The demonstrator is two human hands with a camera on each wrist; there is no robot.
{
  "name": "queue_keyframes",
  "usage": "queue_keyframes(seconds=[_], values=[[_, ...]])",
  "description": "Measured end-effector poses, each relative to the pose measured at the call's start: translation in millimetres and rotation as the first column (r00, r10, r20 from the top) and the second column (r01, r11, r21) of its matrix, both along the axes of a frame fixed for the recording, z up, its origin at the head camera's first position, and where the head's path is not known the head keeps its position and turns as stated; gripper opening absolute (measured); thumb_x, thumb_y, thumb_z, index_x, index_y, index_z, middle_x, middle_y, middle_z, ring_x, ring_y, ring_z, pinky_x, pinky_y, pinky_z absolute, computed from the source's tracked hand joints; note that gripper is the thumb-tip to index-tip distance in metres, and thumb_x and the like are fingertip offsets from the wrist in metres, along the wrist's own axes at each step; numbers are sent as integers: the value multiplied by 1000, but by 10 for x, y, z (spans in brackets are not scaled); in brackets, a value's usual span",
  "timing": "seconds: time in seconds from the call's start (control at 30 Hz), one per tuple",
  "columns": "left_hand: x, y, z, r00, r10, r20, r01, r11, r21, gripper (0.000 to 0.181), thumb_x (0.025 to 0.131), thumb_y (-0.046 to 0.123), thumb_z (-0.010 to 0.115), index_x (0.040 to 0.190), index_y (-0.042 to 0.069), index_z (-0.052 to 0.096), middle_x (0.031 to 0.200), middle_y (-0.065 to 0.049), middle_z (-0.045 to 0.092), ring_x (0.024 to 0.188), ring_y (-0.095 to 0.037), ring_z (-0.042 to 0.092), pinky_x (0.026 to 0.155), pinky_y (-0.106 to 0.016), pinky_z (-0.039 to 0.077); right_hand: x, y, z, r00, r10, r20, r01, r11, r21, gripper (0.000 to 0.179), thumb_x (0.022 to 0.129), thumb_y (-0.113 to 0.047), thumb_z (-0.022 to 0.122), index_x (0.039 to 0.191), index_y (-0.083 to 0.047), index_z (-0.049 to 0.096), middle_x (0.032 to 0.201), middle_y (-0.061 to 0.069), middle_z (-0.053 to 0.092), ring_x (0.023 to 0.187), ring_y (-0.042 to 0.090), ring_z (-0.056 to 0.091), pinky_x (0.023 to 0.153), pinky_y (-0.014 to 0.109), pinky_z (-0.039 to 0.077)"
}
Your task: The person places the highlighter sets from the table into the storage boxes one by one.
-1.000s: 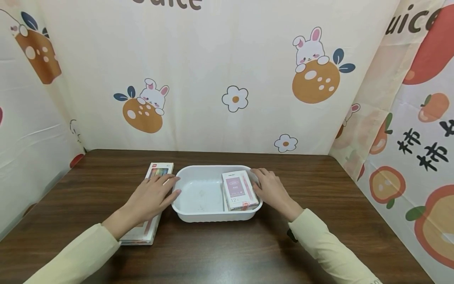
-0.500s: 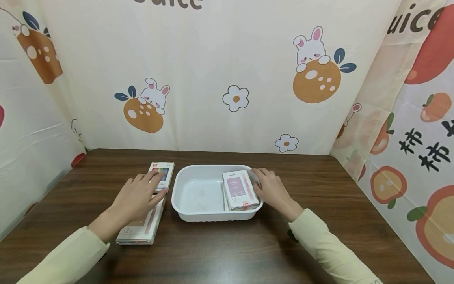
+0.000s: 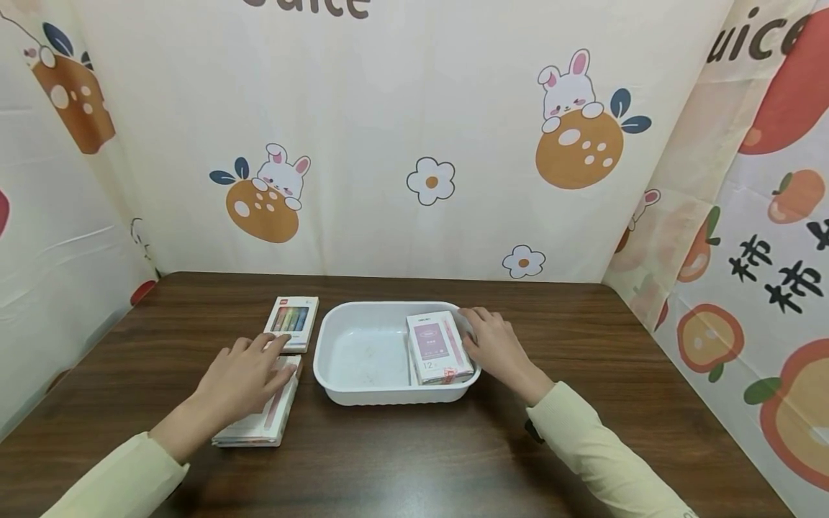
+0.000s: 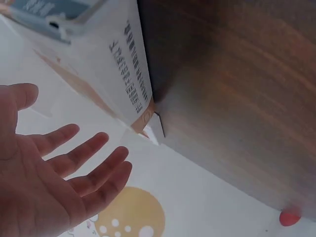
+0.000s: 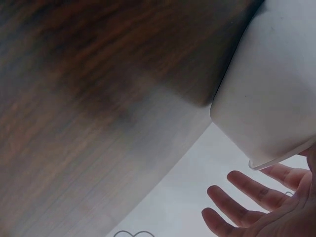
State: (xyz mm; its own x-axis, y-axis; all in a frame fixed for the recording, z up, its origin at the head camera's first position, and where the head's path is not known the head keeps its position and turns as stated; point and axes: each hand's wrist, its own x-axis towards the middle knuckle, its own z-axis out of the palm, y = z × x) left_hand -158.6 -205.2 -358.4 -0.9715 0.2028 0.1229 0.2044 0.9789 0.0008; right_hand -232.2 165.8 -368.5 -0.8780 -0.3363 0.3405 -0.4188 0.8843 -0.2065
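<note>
My left hand [image 3: 242,378] hovers low over two piles of flat white boxes, fingers spread and relaxed, nothing gripped. The far box [image 3: 293,322] has a window showing a row of coloured sticks. Nearer me lies a stack of white boxes [image 3: 277,414], partly covered by the hand. In the left wrist view, the palm [image 4: 44,192] faces a box side [image 4: 116,64] with dark print. My right hand [image 3: 501,352] rests at the right rim of a white plastic basin [image 3: 388,396], its fingers loosely extended. Inside, at the right, a white box with a lilac panel [image 3: 430,342] leans tilted.
The basin stands mid-table on a dark wood-grain tabletop [image 3: 414,460]. A printed cloth backdrop [image 3: 363,216] rises behind the table's far edge, and more cloth [image 3: 745,374] hangs along the right side.
My left hand has moved from the basin's left rim leftward and nearer me, over the boxes, uncovering the far box. The right hand and basin stay in place.
</note>
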Motion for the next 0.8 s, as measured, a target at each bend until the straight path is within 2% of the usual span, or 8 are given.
queue_keyframes(seconds=[0.1, 0.37, 0.53, 0.8], values=[[25, 2, -40, 1000, 3, -7, -3, 1000, -5, 56, 88, 46, 51, 128, 7, 50, 122, -21, 53, 104, -44, 51, 79, -58, 42, 2, -4, -4, 1000, -2, 0, 2, 1000, 1, 40, 83, -13, 58, 122, -7, 54, 117, 14, 58, 97, 35, 56, 78, 50, 46], [81, 7, -160, 996, -23, -85, 25, 1000, 16, 57, 84, 52, 55, 122, 10, 53, 109, -17, 56, 91, -42, 53, 68, -55, 45, 2, -6, -7, 1000, -7, 10, 7, 1000, -1, 40, 84, -13, 57, 123, -7, 53, 118, 14, 58, 98, 35, 56, 79, 51, 46], [87, 17, -191, 997, -10, -82, 11, 1000, 14, 60, 82, 55, 55, 123, 11, 53, 108, -18, 53, 85, -41, 53, 66, -53, 45, 1, -10, -13, 1000, -4, -10, 4, 1000, -4, 40, 83, -12, 58, 122, -6, 54, 117, 14, 59, 96, 35, 57, 77, 50, 46], [80, 13, -245, 999, 6, -43, -4, 1000, 28, 70, 79, 62, 55, 128, 11, 50, 113, -18, 52, 80, -40, 53, 65, -52, 45, 15, -13, -1, 1000, -10, -2, 10, 1000, -4, 40, 83, -13, 58, 122, -7, 54, 117, 14, 59, 97, 34, 56, 78, 50, 46]])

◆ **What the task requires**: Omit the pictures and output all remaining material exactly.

◆ **Task solution**:
The demonstrator is two human hands with a camera on each wrist; there is no robot.
{
  "name": "queue_keyframes",
  "usage": "queue_keyframes(seconds=[_], values=[[_, ...]])",
  "description": "Measured end-effector poses, each relative to the pose measured at the call's start: translation in millimetres and rotation as the first column (r00, r10, r20 from the top) and the second column (r01, r11, r21) of its matrix, both along the axes of a frame fixed for the recording, z up, its origin at the head camera's first position, and where the head's path is not known the head keeps its position and turns as stated; gripper opening absolute (measured); thumb_x, thumb_y, thumb_z, index_x, index_y, index_z, middle_x, middle_y, middle_z, ring_x, ring_y, ring_z, pinky_x, pinky_y, pinky_z absolute, computed from the source's tracked hand joints; note that gripper is the thumb-tip to index-tip distance in metres, and thumb_x and the like are fingertip offsets from the wrist in metres, along the wrist's own axes at each step; numbers are sent as integers: the value multiplied by 1000, but by 10 for x, y, z (spans in brackets are not scaled); in brackets, a value's usual span",
  "timing": "seconds: time in seconds from the call's start (control at 30 Hz), one per tuple",
  "columns": "left_hand: x, y, z, r00, r10, r20, r01, r11, r21, gripper (0.000 to 0.181), thumb_x (0.025 to 0.131), thumb_y (-0.046 to 0.123), thumb_z (-0.010 to 0.115), index_x (0.040 to 0.190), index_y (-0.042 to 0.069), index_z (-0.052 to 0.096), middle_x (0.031 to 0.200), middle_y (-0.065 to 0.049), middle_z (-0.045 to 0.092), ring_x (0.024 to 0.188), ring_y (-0.095 to 0.037), ring_z (-0.042 to 0.092), pinky_x (0.026 to 0.155), pinky_y (-0.106 to 0.016), pinky_z (-0.039 to 0.077); right_hand: x, y, z, r00, r10, r20, r01, r11, r21, gripper (0.000 to 0.179), thumb_x (0.022 to 0.129), thumb_y (-0.113 to 0.047), thumb_z (-0.022 to 0.122), index_x (0.039 to 0.191), index_y (-0.083 to 0.047), index_z (-0.049 to 0.096), middle_x (0.032 to 0.201), middle_y (-0.061 to 0.069), middle_z (-0.053 to 0.092), ring_x (0.023 to 0.187), ring_y (-0.042 to 0.090), ring_z (-0.056 to 0.091), pinky_x (0.023 to 0.153), pinky_y (-0.014 to 0.109), pinky_z (-0.039 to 0.077)"
}
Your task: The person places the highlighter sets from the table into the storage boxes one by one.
-1.000s: 
-0.500s: 
+0.000s: 
+0.000s: 
+0.000s: 
State: (xyz mm; its own x-axis, y-axis; all in a frame fixed for the recording, z up, its origin at the head camera's first position, and where the head's path is not known the head keeps its position and turns as stated; point and axes: each hand's wrist, its own x-axis towards the middle knuckle, its own z-axis out of the palm, y = z × x) left_hand -158.6 -205.2 -358.4 -0.9715 0.2028 0.1229 0.2044 0.9789 0.0008; right_hand -232.2 165.8 -368.5 -0.8780 -0.3363 0.3405 -0.4188 0.8843 -0.2065
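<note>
My left hand [image 3: 242,378] hovers low over two piles of flat white boxes, fingers spread and relaxed, nothing gripped. The far box [image 3: 293,322] has a window showing a row of coloured sticks. Nearer me lies a stack of white boxes [image 3: 277,414], partly covered by the hand. In the left wrist view, the palm [image 4: 44,192] faces a box side [image 4: 116,64] with dark print. My right hand [image 3: 501,352] rests at the right rim of a white plastic basin [image 3: 388,396], its fingers loosely extended. Inside, at the right, a white box with a lilac panel [image 3: 430,342] leans tilted.
The basin stands mid-table on a dark wood-grain tabletop [image 3: 414,460]. A printed cloth backdrop [image 3: 363,216] rises behind the table's far edge, and more cloth [image 3: 745,374] hangs along the right side.
My left hand has moved from the basin's left rim leftward and nearer me, over the boxes, uncovering the far box. The right hand and basin stay in place.
</note>
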Motion for the next 0.8 s, as measured, a target at each bend until the straight path is within 2% of the usual span, or 8 are given.
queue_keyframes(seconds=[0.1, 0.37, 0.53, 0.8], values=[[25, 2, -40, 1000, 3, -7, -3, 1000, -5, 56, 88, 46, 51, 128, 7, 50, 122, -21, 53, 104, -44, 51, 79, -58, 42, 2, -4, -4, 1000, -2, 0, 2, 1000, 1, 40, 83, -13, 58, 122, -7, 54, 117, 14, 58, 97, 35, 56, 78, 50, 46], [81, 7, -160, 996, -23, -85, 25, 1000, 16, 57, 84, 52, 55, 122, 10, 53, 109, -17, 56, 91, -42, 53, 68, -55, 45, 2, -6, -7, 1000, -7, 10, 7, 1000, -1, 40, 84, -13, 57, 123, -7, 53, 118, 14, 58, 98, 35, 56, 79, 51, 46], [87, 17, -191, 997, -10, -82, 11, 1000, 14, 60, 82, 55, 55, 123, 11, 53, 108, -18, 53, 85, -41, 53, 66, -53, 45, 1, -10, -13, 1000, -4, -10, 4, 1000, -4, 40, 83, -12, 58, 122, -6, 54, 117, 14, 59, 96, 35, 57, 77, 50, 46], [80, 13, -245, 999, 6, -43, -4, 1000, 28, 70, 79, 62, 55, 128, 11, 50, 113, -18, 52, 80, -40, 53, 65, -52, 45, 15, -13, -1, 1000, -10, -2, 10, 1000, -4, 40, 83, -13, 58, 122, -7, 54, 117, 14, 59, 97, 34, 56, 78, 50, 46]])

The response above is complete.